The Operator Training Simulators (OTS) study for the process market is expected to grow at a compound annual growth rate (CAGR) of over nine percent over the next five years.

The market was over US$450 million in 2012.  The market is expected to continue to expand through 2017, according to a new study by the ARC Advisory Group, Operator Training Simulators Global Market Research Study.

The OTS market is at a pivot point with factors that all lead to an expanding market for the operator training simulation solutions for the process industries, particularly in the nuclear, oil and gas, and metals and mining industries.

“Key trends such as the aging workforce, the new digital generation worker, emerging market workers, safety and risk avoidance factors are all pointing towards OTS market growth,” according to Janice Abel, Principal Consultant, ARC Advisory Group and author of the study.

Decisions being made at the management and corporate level, notably in the nuclear, oil and gas, metals and mining, and other sectors, are to invest in operator training to reduce risks and increase safety and performance. 

Loss of worker knowledge due to a retiring workforce, operational safety pressures, risk and regulatory concerns, and performance are all impacting manufacturing.

The younger digital generation worker that is replacing the current workforce lacks experience gained over a lifetime that can be used to operate a plant safely and efficiently.

In some emerging countries, workers change jobs on average every two years, and this too is a driver for additional OTS solutions.

According to Abel, “To retain knowledge, improve safety, and avert potential disasters, workers are receiving improved training using simulation solutions and this trend will continue.

"The OTS market will benefit from a perfect storm of factors that all point to growth in the operator training simulator market for the process industries.”

Companies are losing their most experienced operators, yet continue to push operations’ limits for economic reasons.

Operators with experience are harder to come by.

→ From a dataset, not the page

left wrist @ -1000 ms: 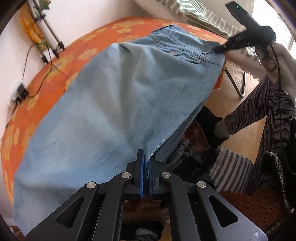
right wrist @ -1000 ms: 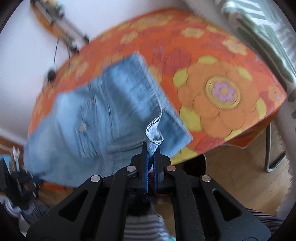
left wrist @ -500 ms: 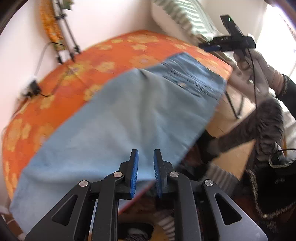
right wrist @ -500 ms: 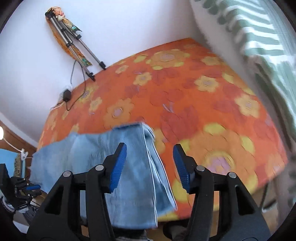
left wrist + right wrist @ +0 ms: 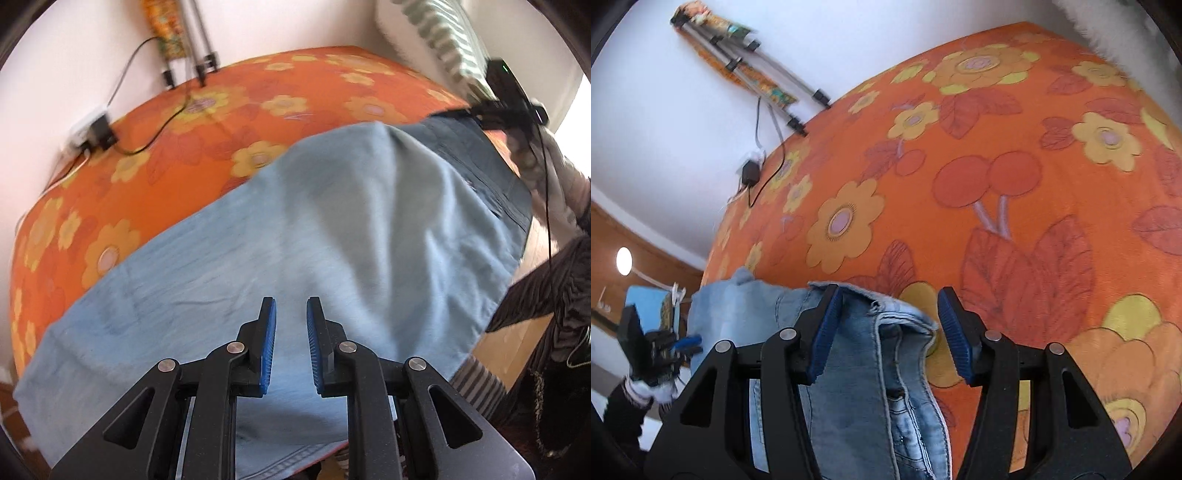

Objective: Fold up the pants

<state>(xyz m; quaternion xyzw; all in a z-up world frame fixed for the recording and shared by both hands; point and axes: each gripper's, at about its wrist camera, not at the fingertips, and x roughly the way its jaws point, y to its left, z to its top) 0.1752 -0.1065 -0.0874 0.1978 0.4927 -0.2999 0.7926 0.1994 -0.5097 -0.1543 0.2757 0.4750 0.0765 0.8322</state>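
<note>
Light-blue jeans (image 5: 332, 236) spread flat across the bench (image 5: 155, 177) with its orange flowered cloth, waistband end at the near right edge, a leg running off toward the left. Left tool (image 5: 290, 328) poised over the middle of the denim, blue pads a little apart and gripping nothing. Right tool (image 5: 890, 325) parted wide over the waistband, fabric lying loose between the pads, neither one pressing on it.
</note>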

All these factors increase the risks associated with operating a plant or asset safely.

In addition, the pressures of increasing government regulations to maintain safe, environmentally compliant operations while being capable of running the process efficiently and profitably are more important than ever.

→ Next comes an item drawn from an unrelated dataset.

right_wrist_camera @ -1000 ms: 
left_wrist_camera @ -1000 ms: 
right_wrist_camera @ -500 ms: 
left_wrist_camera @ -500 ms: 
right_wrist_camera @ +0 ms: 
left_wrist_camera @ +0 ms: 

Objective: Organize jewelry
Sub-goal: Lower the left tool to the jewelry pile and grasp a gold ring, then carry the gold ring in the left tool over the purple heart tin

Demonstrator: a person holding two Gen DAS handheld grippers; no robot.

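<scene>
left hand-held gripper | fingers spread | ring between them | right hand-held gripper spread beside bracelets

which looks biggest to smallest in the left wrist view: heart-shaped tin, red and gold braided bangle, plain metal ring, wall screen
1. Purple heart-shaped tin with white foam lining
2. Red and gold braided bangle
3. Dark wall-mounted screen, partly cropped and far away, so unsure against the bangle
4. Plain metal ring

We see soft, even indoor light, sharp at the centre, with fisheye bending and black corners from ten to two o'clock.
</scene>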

Another key factor is the recognition regarding the role simulation plays in developing the next generation of worker (aging workforce issues) and how the tools can be used to capture previous generation knowledge.

The expected turnover of personnel and the loss of decades of knowledge and experience are forcing companies to build more robust training programs.

Process simulation training is vital for preventing incidents and accidents and understanding how to respond to worst-case scenarios in real life.

OTS, by offering Dynamic Simulation, is one of the most expedient and best training methods for operator retention.

Operators can get up to speed quickly, and be qualified with a high level of confidence that they can respond to abnormal plant conditions and avert potential disasters under stress.